Could you set down every entry exactly as it stands, without the images?

### DATA IN THIS EXERCISE

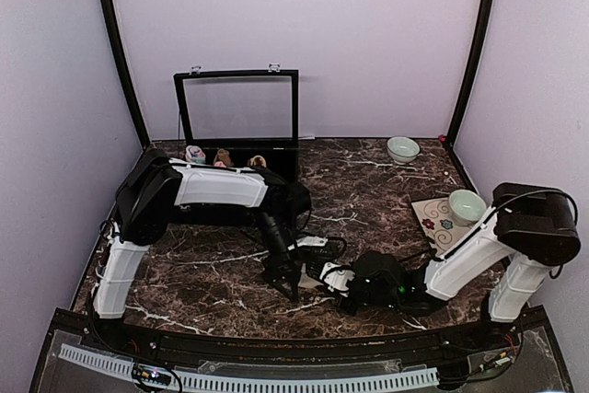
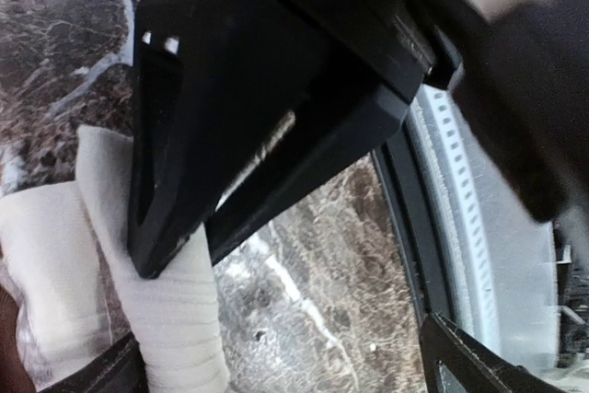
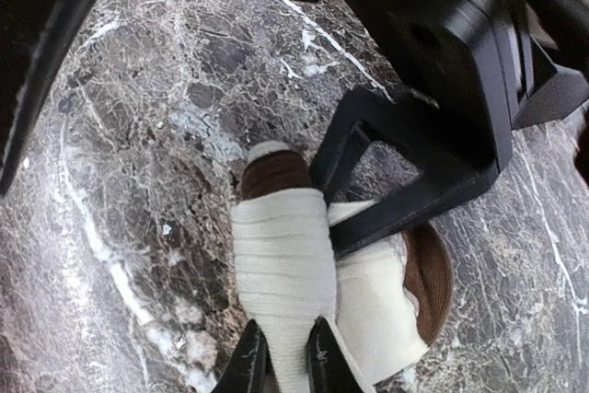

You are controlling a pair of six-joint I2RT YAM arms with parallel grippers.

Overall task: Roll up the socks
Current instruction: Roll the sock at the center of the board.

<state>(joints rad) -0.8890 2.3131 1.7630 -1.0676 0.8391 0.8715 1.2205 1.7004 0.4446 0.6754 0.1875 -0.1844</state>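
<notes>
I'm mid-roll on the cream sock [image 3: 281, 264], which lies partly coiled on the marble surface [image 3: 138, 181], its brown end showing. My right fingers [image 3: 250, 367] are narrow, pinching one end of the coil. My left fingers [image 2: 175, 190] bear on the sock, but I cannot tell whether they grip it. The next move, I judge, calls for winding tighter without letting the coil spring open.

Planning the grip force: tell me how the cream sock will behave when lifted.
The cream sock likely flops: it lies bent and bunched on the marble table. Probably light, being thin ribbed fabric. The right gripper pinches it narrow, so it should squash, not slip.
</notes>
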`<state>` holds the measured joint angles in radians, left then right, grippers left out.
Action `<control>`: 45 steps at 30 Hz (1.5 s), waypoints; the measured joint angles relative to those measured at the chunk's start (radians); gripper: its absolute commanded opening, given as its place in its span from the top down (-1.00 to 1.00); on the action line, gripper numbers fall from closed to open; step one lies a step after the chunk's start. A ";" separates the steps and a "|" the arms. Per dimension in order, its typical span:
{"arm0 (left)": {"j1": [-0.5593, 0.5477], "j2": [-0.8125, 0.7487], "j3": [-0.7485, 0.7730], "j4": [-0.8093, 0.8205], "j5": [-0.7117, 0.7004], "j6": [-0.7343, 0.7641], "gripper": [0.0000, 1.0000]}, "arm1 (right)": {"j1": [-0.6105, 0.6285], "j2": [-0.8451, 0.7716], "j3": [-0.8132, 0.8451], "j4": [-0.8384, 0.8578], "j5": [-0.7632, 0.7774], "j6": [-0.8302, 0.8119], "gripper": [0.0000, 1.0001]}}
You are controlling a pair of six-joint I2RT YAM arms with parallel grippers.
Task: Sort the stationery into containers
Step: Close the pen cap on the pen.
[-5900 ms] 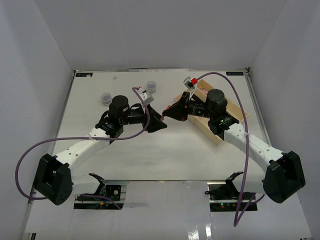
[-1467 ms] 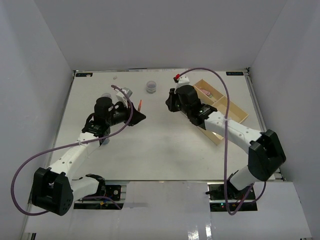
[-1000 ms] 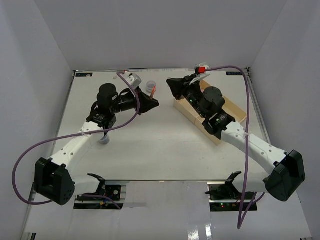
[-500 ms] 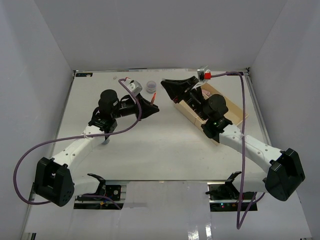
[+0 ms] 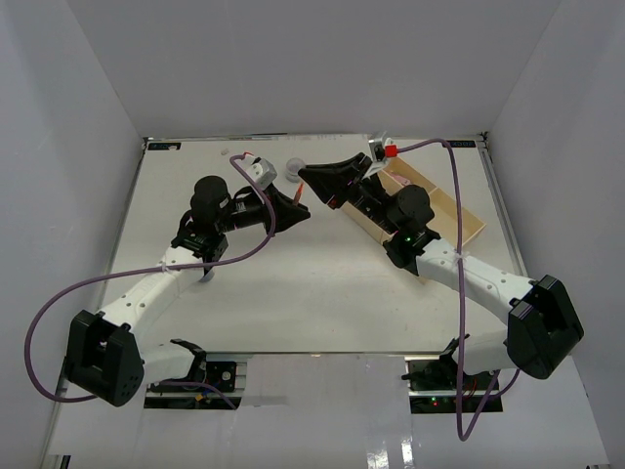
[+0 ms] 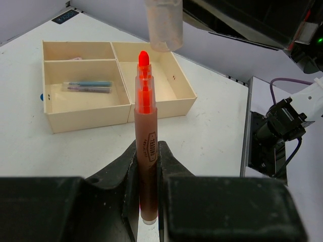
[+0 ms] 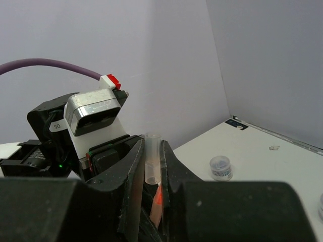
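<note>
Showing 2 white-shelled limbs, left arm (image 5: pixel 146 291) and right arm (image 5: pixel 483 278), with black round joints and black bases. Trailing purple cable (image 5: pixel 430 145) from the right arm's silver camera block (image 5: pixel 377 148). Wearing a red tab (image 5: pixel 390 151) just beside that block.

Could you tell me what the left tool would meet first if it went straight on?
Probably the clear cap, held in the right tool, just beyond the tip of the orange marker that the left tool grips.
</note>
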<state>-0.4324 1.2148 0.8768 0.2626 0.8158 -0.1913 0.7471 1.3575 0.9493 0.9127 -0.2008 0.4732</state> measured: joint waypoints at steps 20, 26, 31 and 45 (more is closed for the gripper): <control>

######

TASK RESULT -
You are controlling a pair of six-joint I2RT YAM arms with parallel grippers.

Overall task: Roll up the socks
Current instruction: Roll the sock at the center of the board.

<state>(joints rad) -0.8890 2.3131 1.7630 -1.0676 0.8391 0.8715 1.2205 1.7004 0.4446 0.6754 0.1875 -0.1844</state>
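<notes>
I'm mid-roll on the cream sock [image 3: 281, 264], which lies partly coiled on the marble surface [image 3: 138, 181], its brown end showing. My right fingers [image 3: 250, 367] are narrow, pinching one end of the coil. My left fingers [image 2: 175, 190] bear on the sock, but I cannot tell whether they grip it. The next move, I judge, calls for winding tighter without letting the coil spring open.

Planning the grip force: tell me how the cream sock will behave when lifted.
The cream sock likely flops: it lies bent and bunched on the marble table. Probably light, being thin ribbed fabric. The right gripper pinches it narrow, so it should squash, not slip.
</notes>
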`<state>` holds the measured joint angles in radians, left then right, grippers left out.
Action `<control>`: 45 steps at 30 Hz (1.5 s), waypoints; the measured joint angles relative to those measured at the chunk's start (radians); gripper: its absolute commanded opening, given as its place in its span from the top down (-1.00 to 1.00); on the action line, gripper numbers fall from closed to open; step one lies a step after the chunk's start. A ";" separates the steps and a "|" the arms. Per dimension in order, its typical span:
{"arm0 (left)": {"j1": [-0.5593, 0.5477], "j2": [-0.8125, 0.7487], "j3": [-0.7485, 0.7730], "j4": [-0.8093, 0.8205], "j5": [-0.7117, 0.7004], "j6": [-0.7343, 0.7641], "gripper": [0.0000, 1.0000]}, "arm1 (right)": {"j1": [-0.6105, 0.6285], "j2": [-0.8451, 0.7716], "j3": [-0.8132, 0.8451], "j4": [-0.8384, 0.8578], "j5": [-0.7632, 0.7774], "j6": [-0.8302, 0.8119], "gripper": [0.0000, 1.0001]}}
You are controlling a pair of six-joint I2RT YAM arms with parallel grippers.
Task: Sort the stationery into containers
Step: Close the pen cap on the pen.
[-5900 ms] 
[-1467 ms] 
[-1000 ms] 
[-500 ms] 
[+0 ms] 
[+0 ms] 
[+0 ms] 
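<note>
Showing 2 white-shelled limbs, left arm (image 5: pixel 146 291) and right arm (image 5: pixel 483 278), with black round joints and black bases. Trailing purple cable (image 5: pixel 430 145) from the right arm's silver camera block (image 5: pixel 377 148). Wearing a red tab (image 5: pixel 390 151) just beside that block.

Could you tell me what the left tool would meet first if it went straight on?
Probably the clear cap, held in the right tool, just beyond the tip of the orange marker that the left tool grips.
</note>
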<state>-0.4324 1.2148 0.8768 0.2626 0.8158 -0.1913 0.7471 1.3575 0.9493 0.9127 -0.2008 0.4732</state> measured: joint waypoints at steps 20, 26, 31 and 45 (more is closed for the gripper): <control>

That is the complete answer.